--- Exercise aim ---
Your answer should be only the lines below from the one with "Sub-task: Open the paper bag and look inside" to the one with "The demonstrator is", repeated exactly, ends included.

--- Material provided ---
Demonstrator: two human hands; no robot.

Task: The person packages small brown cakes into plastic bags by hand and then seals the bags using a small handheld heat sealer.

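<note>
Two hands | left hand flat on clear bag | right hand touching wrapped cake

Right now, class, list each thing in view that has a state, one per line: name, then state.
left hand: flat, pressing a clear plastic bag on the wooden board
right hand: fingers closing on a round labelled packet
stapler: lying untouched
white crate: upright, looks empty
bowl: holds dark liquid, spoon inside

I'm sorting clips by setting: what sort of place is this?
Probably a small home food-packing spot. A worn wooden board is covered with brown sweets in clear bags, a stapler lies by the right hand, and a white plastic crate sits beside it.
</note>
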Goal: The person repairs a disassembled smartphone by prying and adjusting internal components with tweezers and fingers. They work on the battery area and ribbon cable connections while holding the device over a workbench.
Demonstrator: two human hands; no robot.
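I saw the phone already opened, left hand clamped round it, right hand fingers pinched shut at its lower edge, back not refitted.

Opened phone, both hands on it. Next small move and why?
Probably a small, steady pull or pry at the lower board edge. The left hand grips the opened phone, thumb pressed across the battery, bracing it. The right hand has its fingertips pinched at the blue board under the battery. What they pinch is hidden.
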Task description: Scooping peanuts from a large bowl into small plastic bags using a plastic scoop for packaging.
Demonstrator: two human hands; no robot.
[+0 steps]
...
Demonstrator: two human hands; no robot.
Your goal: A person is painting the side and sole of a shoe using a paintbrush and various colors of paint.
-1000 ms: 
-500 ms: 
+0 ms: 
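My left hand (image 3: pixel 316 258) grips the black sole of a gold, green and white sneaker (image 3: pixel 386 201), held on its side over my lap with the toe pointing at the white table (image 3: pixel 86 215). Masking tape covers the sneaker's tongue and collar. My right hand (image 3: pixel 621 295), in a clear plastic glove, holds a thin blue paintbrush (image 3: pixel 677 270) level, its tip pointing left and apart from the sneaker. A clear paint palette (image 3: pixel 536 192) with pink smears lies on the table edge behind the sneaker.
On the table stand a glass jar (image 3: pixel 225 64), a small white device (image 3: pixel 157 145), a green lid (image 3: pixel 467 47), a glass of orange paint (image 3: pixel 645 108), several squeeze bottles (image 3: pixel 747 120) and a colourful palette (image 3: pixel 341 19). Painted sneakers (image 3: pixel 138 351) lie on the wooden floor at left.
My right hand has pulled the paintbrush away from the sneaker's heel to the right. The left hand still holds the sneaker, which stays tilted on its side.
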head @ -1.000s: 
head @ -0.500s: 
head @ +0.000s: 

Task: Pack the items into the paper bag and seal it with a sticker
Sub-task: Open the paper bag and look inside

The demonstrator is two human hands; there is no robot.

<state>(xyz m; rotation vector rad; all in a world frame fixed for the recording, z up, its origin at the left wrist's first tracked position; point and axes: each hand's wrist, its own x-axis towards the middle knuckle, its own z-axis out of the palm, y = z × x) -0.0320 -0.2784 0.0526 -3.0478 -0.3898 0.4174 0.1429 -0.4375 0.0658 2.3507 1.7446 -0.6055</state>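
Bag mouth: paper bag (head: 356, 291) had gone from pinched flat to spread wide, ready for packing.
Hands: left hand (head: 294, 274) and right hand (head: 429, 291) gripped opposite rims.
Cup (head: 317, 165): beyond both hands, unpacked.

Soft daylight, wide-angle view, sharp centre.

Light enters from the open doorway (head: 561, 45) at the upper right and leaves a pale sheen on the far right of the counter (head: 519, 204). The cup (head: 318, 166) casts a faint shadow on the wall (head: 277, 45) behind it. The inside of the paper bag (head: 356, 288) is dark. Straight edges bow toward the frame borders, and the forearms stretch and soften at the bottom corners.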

--- Response box ---
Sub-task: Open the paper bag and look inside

The demonstrator is two human hands; there is no robot.

There is nothing further in this answer.